Mereka tertahan di pintu bandara Kairo tersebab paspornya hanya berupa secarik kertas yang disodorkan dalam kondisi lusuh dengan cap Republik Indonesia.

Misi Terancam Gagal

Salah satu petugas imigrasi, dengan pandangan menyelidik, bertanya dengan sedikit ketus, apa fungsi secarik kertas lusuh itu. Sayangnya, rentetan jawaban belum juga membuat lelaki itu merasa puas.

Secara bergantian Haji Agus Salim dan AR Baswedan menjawab interogasi itu dalam  bahasa Arab dengan fasih, bahasa yang juga menjadi bahasa nasional Mesir menggantikan bahasa koptik setelah pasukan Islam dibawah komando Amr bin Ash membebaskan negeri para Nabi ini dari jajahan Romawi.

"Are you Moslem ? ," mendadak meluncur pertanyaan keluar dari mulut petugas itu.

"Yes",  sahut mereka serempak.

"Apa anda tahu, siapa yang memenuhi Makkah di musim Haji ? " lanjut Haji Agus Salim mencairkan suasana.

Terkekeh. Wajah lelaki ini berubah drastis. Yang tadinya dingin bercampur ketus kini cerah dengan sebentuk senyum yang memperlihatkan deretan gigi - giginya.

"Well, then, ahlan wa sahlan. Welcome to Egypt, brothers" sahut lelaki berkumis tebal itu sambil melebarkan tangan memeluk mereka satu persatu.

Rupanya identitas muslim mereka lebih mujarab dari jawaban sebagai misi diplomatik dari negara yang baru merdeka di Asia Tenggara.

Pintu pembuka pengakuan kedaulatan negeri para syuhada dengan  jihad masyarakatnya selama ratusan tahun dari cengkeraman penjajah Belanda kini terbuka lebar dihadapan mereka.

Mesir menjadi negara pertama yang mengakui kedaulatan Republik Indonesia. Kisah menarik ini ditulis oleh AR Baswedan dalam bukunya memperingati 100 tahun Haji Agus Salim.
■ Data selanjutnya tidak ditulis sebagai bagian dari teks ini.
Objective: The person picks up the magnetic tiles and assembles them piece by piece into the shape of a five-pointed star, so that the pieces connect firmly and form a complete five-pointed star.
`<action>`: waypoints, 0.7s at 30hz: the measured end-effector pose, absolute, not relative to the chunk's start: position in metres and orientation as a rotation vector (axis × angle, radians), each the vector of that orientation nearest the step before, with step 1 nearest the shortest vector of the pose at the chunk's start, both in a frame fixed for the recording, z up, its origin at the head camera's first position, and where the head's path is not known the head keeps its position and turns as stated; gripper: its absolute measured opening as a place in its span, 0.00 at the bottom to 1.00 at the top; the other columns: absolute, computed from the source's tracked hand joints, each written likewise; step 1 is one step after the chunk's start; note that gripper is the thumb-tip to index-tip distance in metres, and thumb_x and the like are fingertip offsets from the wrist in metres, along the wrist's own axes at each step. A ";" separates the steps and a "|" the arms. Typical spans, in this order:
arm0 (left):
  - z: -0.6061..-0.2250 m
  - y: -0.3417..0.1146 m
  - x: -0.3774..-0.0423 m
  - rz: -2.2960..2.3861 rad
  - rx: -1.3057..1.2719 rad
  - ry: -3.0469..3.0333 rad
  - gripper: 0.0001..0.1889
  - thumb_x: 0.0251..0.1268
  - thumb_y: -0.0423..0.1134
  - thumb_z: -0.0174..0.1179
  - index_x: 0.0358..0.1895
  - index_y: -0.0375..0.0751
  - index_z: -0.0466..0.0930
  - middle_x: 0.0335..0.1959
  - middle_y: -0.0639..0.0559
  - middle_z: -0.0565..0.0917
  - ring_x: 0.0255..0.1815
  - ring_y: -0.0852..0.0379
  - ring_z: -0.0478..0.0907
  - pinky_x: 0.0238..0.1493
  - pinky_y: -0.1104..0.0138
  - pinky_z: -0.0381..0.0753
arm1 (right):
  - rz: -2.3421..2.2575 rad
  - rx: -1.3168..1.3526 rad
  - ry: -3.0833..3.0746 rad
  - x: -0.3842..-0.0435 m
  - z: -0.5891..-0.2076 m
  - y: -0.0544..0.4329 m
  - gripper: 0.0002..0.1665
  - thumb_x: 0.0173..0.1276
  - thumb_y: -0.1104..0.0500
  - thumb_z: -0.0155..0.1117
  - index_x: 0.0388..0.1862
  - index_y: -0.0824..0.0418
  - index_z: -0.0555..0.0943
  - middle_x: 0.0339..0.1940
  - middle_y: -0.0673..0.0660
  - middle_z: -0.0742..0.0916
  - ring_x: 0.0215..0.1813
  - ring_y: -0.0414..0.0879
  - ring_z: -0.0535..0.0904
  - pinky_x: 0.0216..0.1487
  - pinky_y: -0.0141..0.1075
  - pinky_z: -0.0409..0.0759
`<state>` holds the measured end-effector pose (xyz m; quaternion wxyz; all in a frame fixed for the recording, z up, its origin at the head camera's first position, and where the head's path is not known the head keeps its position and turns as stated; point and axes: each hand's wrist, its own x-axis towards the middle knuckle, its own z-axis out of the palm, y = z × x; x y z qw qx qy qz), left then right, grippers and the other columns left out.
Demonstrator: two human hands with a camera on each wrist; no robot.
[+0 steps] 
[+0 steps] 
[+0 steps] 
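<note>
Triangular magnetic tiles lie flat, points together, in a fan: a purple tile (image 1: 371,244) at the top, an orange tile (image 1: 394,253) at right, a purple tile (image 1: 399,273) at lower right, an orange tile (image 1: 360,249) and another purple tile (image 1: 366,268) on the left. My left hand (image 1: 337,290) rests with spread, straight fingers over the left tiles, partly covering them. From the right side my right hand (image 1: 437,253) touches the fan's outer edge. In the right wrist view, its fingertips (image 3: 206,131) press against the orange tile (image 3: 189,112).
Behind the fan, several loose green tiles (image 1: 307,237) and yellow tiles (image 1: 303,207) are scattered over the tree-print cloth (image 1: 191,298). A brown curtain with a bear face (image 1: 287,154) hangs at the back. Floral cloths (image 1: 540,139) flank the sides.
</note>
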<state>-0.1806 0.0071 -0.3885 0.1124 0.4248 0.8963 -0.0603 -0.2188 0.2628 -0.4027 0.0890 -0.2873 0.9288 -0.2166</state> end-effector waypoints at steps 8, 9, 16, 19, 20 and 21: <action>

Delegasi ini diutus oleh presiden Soekarno untuk kunjungan balasan Konsul Jenderal Mesir di Bombay ( Mumbai ), Muhammad Abdul Mun'im di Jogjakarta Maret 1947, sekaligus menyerahkan surat penugasannya  sebagai Duta Besar Mesir untuk Indonesia ( waktu itu Jogja menjadi ibu kota negara ).

Wasiat penting ikut dibawa utusan Mesir ini. Sebuah pesan dari hasil keputusan sidang Dewan Liga Arab, 18 November 1946, yang memutuskan seluruh anggota Liga Arab mengakui kedaulatan sebuah negeri dengan mayoritas muslim, berdasarkan ikatan keagamaan, persaudaraan serta kekeluargaan.